Voice/Vision Holocaust Survivor Oral History Archive

Charlotte Firestone - March 11, 1982

Transport to Stutthof

You were getting on the train? Is that what they were doing?

That was just in S...S...Stutthof, you know, when they was counting the numbers to, you know, to select the people and she was still standing there. All of a sudden the last line, she came and I was crying. She came in and there she was changing and I was changing and we were standing in the same line. That, that was so important to us.

Do you know why it took her so long to get there?
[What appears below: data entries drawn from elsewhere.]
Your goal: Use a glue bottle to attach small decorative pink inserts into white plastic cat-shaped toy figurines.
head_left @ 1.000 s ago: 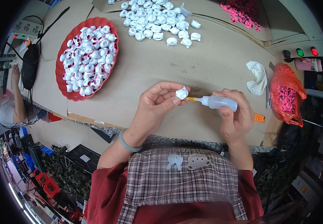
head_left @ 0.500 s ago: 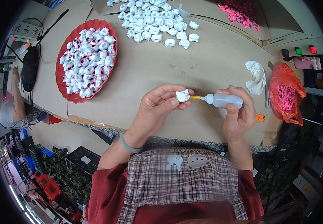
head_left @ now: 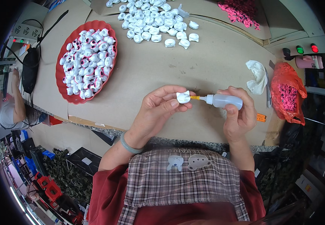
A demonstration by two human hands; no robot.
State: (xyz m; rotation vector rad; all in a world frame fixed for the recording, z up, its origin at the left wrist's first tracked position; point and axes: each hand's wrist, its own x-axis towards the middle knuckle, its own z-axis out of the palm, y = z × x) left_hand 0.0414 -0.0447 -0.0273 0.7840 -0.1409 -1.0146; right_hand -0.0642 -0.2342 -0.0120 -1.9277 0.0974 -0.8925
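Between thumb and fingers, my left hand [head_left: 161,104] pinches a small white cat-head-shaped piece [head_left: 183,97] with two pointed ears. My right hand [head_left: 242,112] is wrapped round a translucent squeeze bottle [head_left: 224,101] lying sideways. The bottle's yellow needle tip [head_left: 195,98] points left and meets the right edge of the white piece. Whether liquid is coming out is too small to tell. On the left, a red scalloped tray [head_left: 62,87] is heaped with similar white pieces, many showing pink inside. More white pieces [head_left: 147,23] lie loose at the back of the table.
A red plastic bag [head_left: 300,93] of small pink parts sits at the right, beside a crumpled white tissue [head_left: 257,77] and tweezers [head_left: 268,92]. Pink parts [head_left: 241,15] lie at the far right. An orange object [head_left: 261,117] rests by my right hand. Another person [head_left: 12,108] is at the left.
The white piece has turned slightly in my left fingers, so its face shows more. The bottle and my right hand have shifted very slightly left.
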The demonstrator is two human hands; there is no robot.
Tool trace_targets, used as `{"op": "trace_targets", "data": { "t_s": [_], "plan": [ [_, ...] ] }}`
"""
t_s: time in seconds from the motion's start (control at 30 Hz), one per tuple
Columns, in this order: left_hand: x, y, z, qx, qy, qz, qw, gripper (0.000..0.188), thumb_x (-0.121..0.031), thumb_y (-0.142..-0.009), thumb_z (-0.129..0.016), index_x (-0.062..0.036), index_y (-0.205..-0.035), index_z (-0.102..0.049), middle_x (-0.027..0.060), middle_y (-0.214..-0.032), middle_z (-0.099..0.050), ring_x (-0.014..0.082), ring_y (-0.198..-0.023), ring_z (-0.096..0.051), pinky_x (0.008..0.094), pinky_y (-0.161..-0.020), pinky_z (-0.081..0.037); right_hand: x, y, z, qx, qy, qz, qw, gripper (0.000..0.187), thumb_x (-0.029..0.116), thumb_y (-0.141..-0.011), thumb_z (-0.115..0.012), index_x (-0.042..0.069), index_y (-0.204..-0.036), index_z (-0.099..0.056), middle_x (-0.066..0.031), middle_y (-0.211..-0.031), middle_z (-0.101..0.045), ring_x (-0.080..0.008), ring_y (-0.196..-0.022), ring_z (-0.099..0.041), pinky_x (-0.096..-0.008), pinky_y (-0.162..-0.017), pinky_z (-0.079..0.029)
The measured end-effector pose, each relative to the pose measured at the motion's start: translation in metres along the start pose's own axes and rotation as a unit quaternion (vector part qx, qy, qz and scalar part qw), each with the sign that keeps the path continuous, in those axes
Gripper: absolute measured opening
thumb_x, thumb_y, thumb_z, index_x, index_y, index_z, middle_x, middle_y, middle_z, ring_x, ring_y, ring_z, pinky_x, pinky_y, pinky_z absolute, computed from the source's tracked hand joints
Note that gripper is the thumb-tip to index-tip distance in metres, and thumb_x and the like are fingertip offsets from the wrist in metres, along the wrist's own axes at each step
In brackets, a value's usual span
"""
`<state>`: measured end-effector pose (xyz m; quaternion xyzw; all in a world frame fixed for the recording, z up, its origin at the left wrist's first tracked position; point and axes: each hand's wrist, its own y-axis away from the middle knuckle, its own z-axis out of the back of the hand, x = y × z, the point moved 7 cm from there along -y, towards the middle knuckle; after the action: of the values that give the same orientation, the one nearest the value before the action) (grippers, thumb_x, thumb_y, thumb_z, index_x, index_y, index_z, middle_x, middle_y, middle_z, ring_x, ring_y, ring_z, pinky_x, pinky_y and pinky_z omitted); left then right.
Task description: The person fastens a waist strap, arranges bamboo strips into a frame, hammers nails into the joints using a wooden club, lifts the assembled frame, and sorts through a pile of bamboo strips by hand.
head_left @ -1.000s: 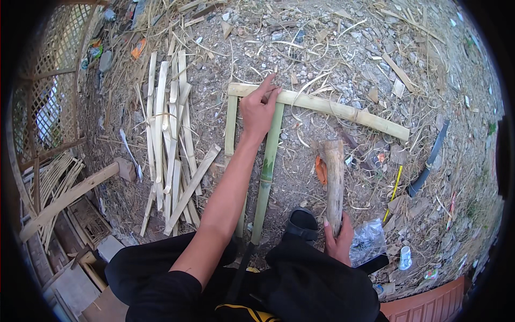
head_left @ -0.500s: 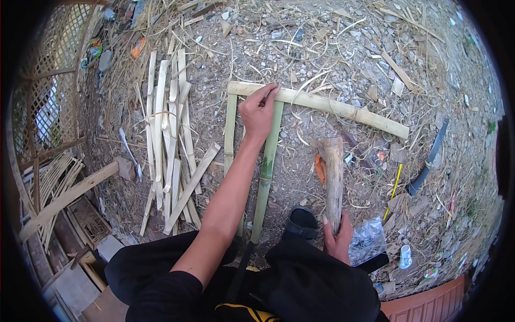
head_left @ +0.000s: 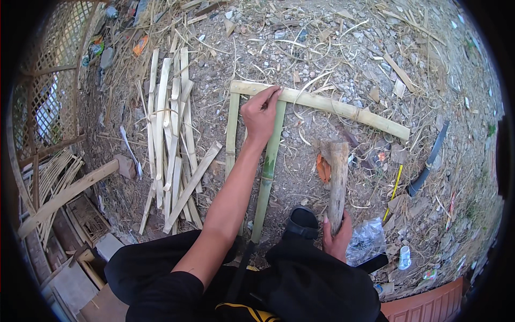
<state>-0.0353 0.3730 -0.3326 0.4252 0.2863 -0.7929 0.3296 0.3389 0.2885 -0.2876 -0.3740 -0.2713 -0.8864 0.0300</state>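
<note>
The left hand (head_left: 261,114) reaches forward over the dirt, its fingers pinched together on the far end of a green bamboo pole (head_left: 267,170). That pole lies on the ground with its long axis running nearly straight away from the person, the near end by the black shoe (head_left: 301,222) and the far end meeting a pale bamboo pole (head_left: 343,110) laid crosswise. The pale pole's long axis runs left to right, slanting slightly nearer toward the right. A thinner split bamboo strip (head_left: 232,134) lies just left of the green pole, parallel to it, and also touches the crosswise pole at its far end. The right hand (head_left: 337,239) is low beside the knee, closed around the near end of a thick wooden club (head_left: 338,180), which points away from the person. Well to the left lies a loose heap of pale split bamboo slats (head_left: 170,137), mostly aligned lengthwise like the green pole.
</note>
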Motion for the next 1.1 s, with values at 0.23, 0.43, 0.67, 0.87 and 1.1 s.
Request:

Then she told me that man wanted her to stay there, in Stutthof. He didn't want her to go away from Stutthof. And she begged him to pick me out. She couldn't take--he couldn't take me out, because the SS's were standing there. He was afraid to take me out, you know. So she went in for the last one and that's how we were together. So when we arrived to Praust, it wasn't too far from, from um, a few hours. That was not open wagon already. We arrived there and there was, there was three blocks. It was a wired fence in three blocks and there was a Hauptscharführer there, we called him Hauptscharführer and there was a lot of SS's and there was one SS who came who arranged, who made, you know--and my sister, Helen, she had already a, a band here and she start in the long line--they should stay in the line, you know.
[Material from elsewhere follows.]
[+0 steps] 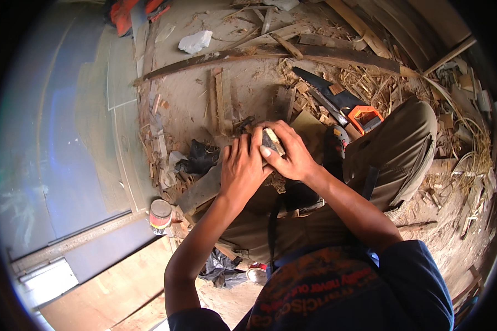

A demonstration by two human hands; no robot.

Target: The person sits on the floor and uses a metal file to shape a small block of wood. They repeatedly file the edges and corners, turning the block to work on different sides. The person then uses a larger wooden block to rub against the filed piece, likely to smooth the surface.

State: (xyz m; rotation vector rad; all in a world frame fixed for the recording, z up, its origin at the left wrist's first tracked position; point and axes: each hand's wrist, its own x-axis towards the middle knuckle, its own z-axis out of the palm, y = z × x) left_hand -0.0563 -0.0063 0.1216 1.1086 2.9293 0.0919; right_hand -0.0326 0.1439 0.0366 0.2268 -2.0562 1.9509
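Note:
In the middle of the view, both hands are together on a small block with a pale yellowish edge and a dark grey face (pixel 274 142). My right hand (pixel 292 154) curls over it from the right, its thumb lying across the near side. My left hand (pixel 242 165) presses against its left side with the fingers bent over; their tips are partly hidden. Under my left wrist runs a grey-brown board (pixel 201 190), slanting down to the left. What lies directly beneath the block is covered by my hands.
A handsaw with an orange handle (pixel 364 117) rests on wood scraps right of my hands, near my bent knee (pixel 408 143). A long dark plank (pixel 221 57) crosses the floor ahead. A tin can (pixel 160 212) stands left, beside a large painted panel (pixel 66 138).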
Was there a band around her arm?

Yeah. She had already a band on her arm.

What color was that?

Yellow. In the line, in the line and that man, that German who was the, who was arranging, do you know, a little--the kitchen and he was selecting women for the kitchen and he was selecting people whose gonna be the Stubälteste, whose going to be the Kapo and he said to, yeah, he said to my sister--I don't know, she be...I don't remember how it was, but she became the girl who went to clean up for him. He picked her, she should--she became the Stubälteste for the big block and she went to clean for him. I don't know it, how it became and then after she went, he came out in the morning and she went in and she cleaned for him and somehow she always brought out a piece of bread, or sometimes a piece of cheese and she shared it with me. And when he went away--he was there about two or three days altogether.

An SS officer?

An SS officer. He was in his [pause] late forties, you know, what a ugly man--stuffy short and then two of them came. One of them was Emma Macha. She was a terrible person.